Reactions to the refusal of Kim Davis to issue marriage licenses have included a heavy dose of unexamined reverence for the courts. A mirror image of Davis in Kentucky in 2015 is San Francisco mayor Gavin Newsom in 2004, when same-sex marriage violated state law in California but he directed city officials to issue marriage licenses to same-sex couples anyway. The cases are not parallel, Davis’s critics argue, because Newsom stepped down when a court told him to.

At Religion News Service, Grant Tobin equates Davis’s disobedience to the courts with defiance of the Constitution:

When Mayor Newsom issued marriage licenses, he was taken to court. And he lost. So, he did his job. He stopped issuing licenses and worked to change the law. But when Davis lost in court, she decided to defy the Constitution by continuing her actions.

Tobin assumes the Supreme Court to be the final word and correct by definition, but in Plessy v. Ferguson, for example, it was neither. It was wrong about the Constitution, if we accept as correct the Supreme Court that decided Brown v. Board of Education, which rendered Plessy a dead letter. In Dred Scott the Court was correct about the Constitution, if we take Taney’s word for it, but was that a constitution that anyone should have obeyed?

“The Lincoln administration did not attempt to undo the Supreme Court’s decision with regard to the parties in Dred Scott v. Sandford but also refused to speak or act as though it were correct,” Ramesh Ponnuru notes in a recent article on judicial supremacy and possible responses to it. “It recognized that blacks could be citizens regardless of that decision, and granted passports and patents accordingly.”
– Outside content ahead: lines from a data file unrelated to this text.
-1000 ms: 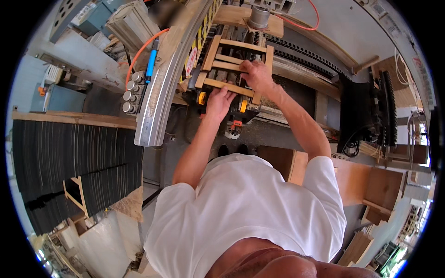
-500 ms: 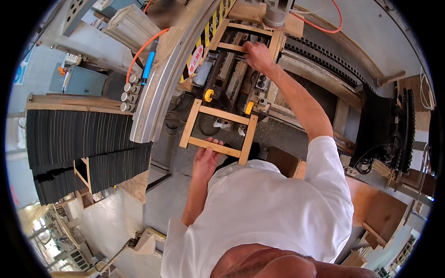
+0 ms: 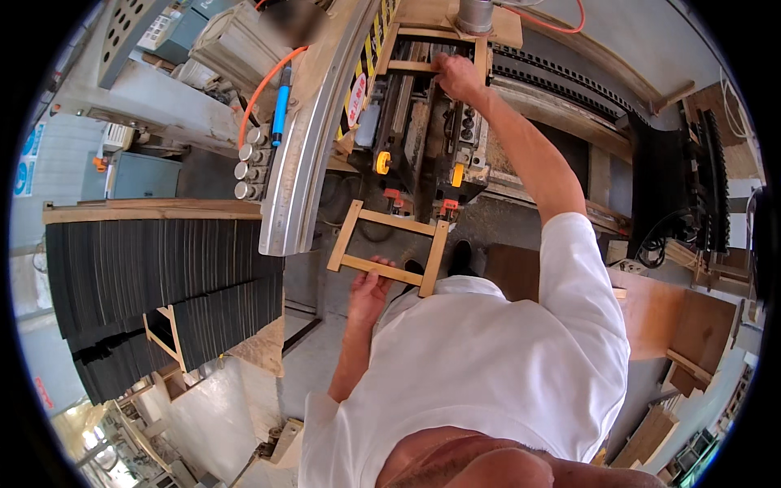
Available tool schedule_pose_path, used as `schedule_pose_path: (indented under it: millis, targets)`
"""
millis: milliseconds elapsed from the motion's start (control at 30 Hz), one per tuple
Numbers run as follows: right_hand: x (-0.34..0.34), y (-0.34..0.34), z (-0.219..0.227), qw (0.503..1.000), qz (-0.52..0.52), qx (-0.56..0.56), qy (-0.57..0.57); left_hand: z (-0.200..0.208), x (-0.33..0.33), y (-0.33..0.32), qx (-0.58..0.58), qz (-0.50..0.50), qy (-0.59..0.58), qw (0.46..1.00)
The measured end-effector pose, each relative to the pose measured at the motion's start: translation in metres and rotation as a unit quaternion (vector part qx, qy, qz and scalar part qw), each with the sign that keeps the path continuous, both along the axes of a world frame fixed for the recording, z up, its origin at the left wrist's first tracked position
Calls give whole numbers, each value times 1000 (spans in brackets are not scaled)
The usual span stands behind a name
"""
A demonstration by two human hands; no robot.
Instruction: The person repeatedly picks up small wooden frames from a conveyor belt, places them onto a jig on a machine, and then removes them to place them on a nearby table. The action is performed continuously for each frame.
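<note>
Low in front of my body, my left hand point(image 3: 371, 293) is closed on the near rail of a small wooden frame point(image 3: 396, 221). This frame is light-coloured, with two side pieces joined by two crossbars. Farther off, my right hand point(image 3: 460, 78) reaches to a second wooden frame point(image 3: 411, 66) lying on the machine. Its fingers are closed around the right end of that frame's near crossbar. Below this frame, the machine has two metal rails with yellow knobs point(image 3: 382, 163) and red end pieces point(image 3: 450, 208).
A metal beam point(image 3: 286, 195) with a striped warning band runs along the machine's left. Dark slats are stacked in a large pile point(image 3: 154, 268) at left. A metal cylinder point(image 3: 475, 16) stands over the far frame. Black chain tracks point(image 3: 561, 89) and a black cover point(image 3: 667, 187) lie right.
The view has shifted. My left hand and its frame have drawn back from the machine's near end, uncovering the red end pieces. My right hand stays at the far frame's crossbar.
</note>
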State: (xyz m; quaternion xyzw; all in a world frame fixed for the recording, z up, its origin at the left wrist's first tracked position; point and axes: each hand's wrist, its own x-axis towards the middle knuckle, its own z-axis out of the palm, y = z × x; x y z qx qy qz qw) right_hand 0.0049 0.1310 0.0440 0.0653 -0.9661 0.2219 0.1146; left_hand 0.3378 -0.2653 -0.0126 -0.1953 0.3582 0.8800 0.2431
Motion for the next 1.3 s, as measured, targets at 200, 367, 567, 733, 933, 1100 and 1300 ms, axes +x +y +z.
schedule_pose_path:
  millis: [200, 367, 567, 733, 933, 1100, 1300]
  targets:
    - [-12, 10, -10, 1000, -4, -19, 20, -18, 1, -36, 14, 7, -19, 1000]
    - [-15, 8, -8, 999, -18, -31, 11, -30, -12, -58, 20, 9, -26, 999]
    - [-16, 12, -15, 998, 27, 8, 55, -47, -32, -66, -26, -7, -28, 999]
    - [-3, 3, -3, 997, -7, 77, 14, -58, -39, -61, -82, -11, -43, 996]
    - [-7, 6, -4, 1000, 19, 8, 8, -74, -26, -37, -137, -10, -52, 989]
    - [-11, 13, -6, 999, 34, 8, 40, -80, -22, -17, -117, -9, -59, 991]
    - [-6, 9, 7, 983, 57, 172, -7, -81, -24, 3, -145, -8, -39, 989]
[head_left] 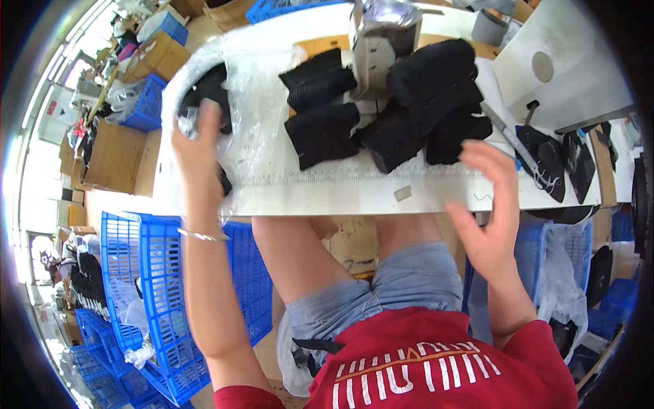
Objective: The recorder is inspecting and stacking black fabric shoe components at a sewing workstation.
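Observation:
My left hand (195, 153) is over the left end of the white table (320, 198), at a clear plastic bag (255, 102) with black fabric pieces (212, 88) inside. Motion smears its fingers, so I cannot make out whether they hold anything. My right hand (492, 221) hovers at the table's front edge, palm inward, fingers apart and nothing in them. Just beyond its fingertips lies a heap of folded black fabric pieces (415, 102). Two smaller stacks, an upper black stack (317, 80) and a lower black stack (321, 135), lie left of the heap.
A shiny metal machine part (385, 44) rises at the table's back middle. Scissors (507, 129) and more black pieces (545, 160) lie at the right, beside a white machine body (569, 61). Blue plastic crates (163, 307) stand below left; cardboard boxes (116, 153) are behind.

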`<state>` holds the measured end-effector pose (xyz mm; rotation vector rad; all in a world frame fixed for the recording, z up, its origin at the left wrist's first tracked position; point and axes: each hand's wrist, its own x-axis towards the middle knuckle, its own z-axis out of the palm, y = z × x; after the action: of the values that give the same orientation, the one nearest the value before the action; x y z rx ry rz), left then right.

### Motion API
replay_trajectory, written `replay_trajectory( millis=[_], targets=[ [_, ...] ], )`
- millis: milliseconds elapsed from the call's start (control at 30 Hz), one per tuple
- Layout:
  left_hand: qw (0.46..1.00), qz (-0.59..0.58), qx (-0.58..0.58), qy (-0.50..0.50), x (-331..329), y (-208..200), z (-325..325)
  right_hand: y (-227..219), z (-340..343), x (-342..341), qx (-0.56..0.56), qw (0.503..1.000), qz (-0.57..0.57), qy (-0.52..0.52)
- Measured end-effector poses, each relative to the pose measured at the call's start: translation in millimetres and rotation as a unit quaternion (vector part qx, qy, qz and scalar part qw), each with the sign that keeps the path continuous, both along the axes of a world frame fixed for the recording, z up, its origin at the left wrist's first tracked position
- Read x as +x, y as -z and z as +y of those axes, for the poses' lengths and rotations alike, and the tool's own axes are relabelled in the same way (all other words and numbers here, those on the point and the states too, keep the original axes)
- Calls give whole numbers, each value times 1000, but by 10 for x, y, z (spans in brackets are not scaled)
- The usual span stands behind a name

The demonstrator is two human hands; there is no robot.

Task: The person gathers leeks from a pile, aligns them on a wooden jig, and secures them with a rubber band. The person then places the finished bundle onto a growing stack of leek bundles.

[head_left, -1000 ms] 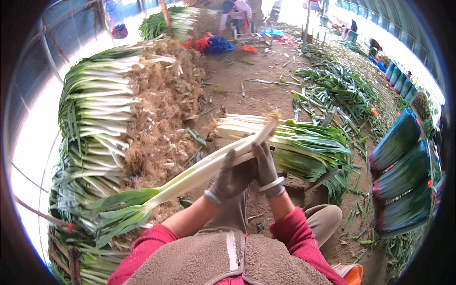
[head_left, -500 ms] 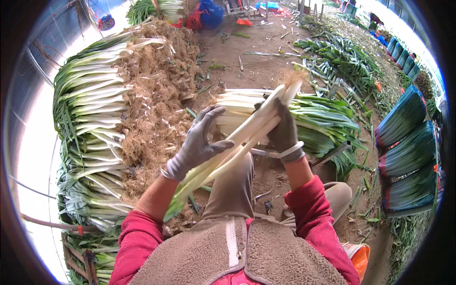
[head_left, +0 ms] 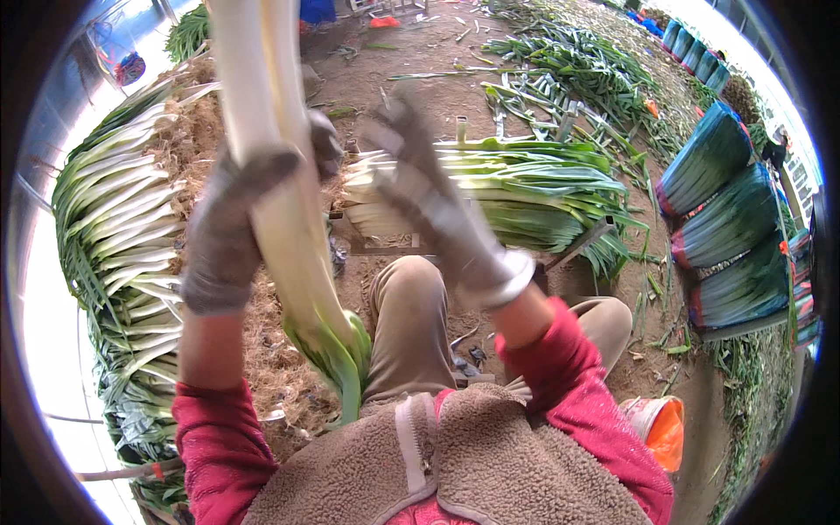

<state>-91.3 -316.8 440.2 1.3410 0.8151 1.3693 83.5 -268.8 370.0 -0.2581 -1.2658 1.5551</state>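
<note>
Wrapped in a grey glove, my left hand grips leeks held nearly upright in front of my left side. Their white shafts rise past the top edge of the view, and the green leaves hang down beside my knee. My right hand, also gloved, with a white band at the wrist, is off these leeks. Motion blurs it, but its fingers look stretched out with nothing between them. Just beyond that hand, a stack of leeks lies crosswise on a low metal frame, white ends to the left.
A long pile of rooted leeks runs along my left. Bundles of leeks in blue-green wrap stand at the right. Cut leaves litter the ground at the far right. By my right hip sits a bucket with orange inside.
My left hand has taken hold of the leeks and raised them up and to the left. My right hand has let go of them. The view has shifted somewhat.
</note>
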Motion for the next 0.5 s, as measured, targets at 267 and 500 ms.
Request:
replay_trajectory(
  millis=[267,500],
  targets=[
    [976,23,154,-156,-360,-954,-46,-635,-37,-649,335,931,-33,142],
    [959,-16,202,-197,-950,-1289,119,-1537,400,42,491,781,-248,295]
  ],
)
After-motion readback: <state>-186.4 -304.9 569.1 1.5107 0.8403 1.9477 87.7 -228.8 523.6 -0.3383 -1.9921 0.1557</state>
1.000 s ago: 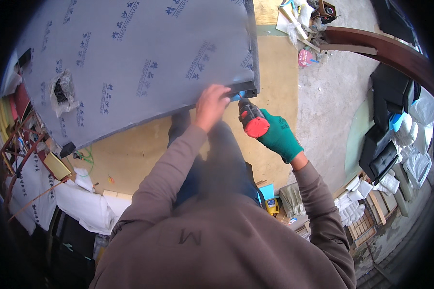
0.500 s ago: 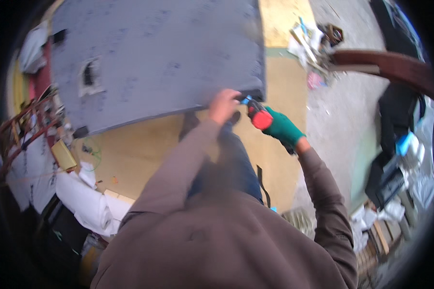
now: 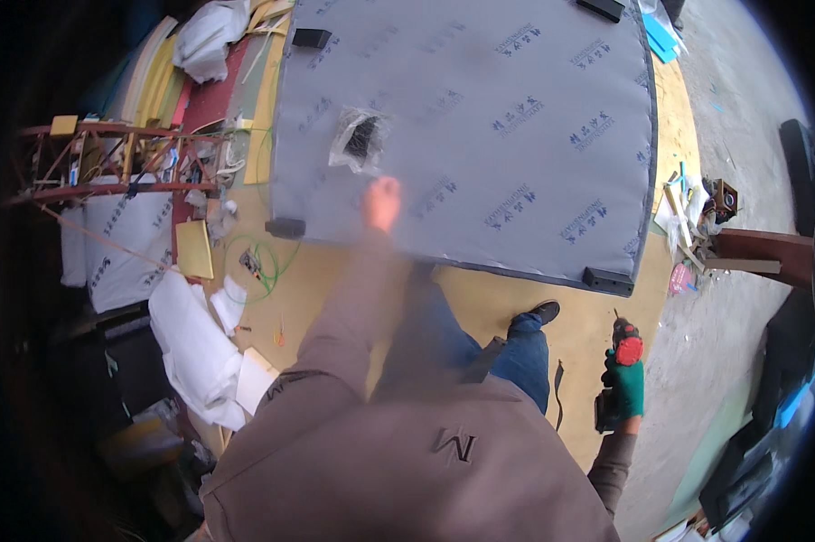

A public official who thinks that the Supreme Court’s conclusion in Obergefell is wrong but whose duties require her to act as though it’s right has three options, as David French points out: comply, quit, or resist. If she exercises either of the first two options, she yields to what she thinks is wrong.

Davis chose to resist, like Jerry Brown. As state attorney general he resisted a state law passively, by doing nothing — that is, by not doing his job — when challenges to California’s refusal to recognize marriages other than those between a man and a woman were filed in court.

It’s true that in Brown’s case the Supreme Court had not yet ruled on whether laws that depended on a traditional definition of marriage were unconstitutional, whereas in Davis’s case it has ruled. Dissenting justices argued that the Constitution does not support Obergefell, but they lost. Davis has no higher legal authority to appeal to. In that regard she too has lost, and she is being criticized essentially for not losing more gracefully.

Many observers assume that Davis is seeking only religious freedom for herself — that is, to be treated as a conscientious objector to same-sex marriage and left alone. Now that, unlike Newsom, she has gone to jail rather than yield, she appears instead to be making a statement. It would have been easier for her to resign than to go to jail. She is not just refusing to speak or act as though Obergefell were correct. She is making a point of refusing. She’s practicing civil disobedience.

If by going to jail Davis ultimately helps the cause she feels called to defend, it will be because what she is defending is true, because she is neither mediagenic nor eloquent. Her plain religious language — she appeals to “God’s moral law” and elevates it over her professional duties — alienates even many conservatives.

“A just law is a man made code that squares with the moral law or the law of God. An unjust law is a code that is out of harmony with the moral law. To put it in the terms of St. Thomas Aquinas: An unjust law is a human law that is not rooted in eternal law and natural law.” We don’t know whether Martin Luther King Jr. would agree with Davis, but he spoke for her when he penned those words half a century ago in Birmingham Jail.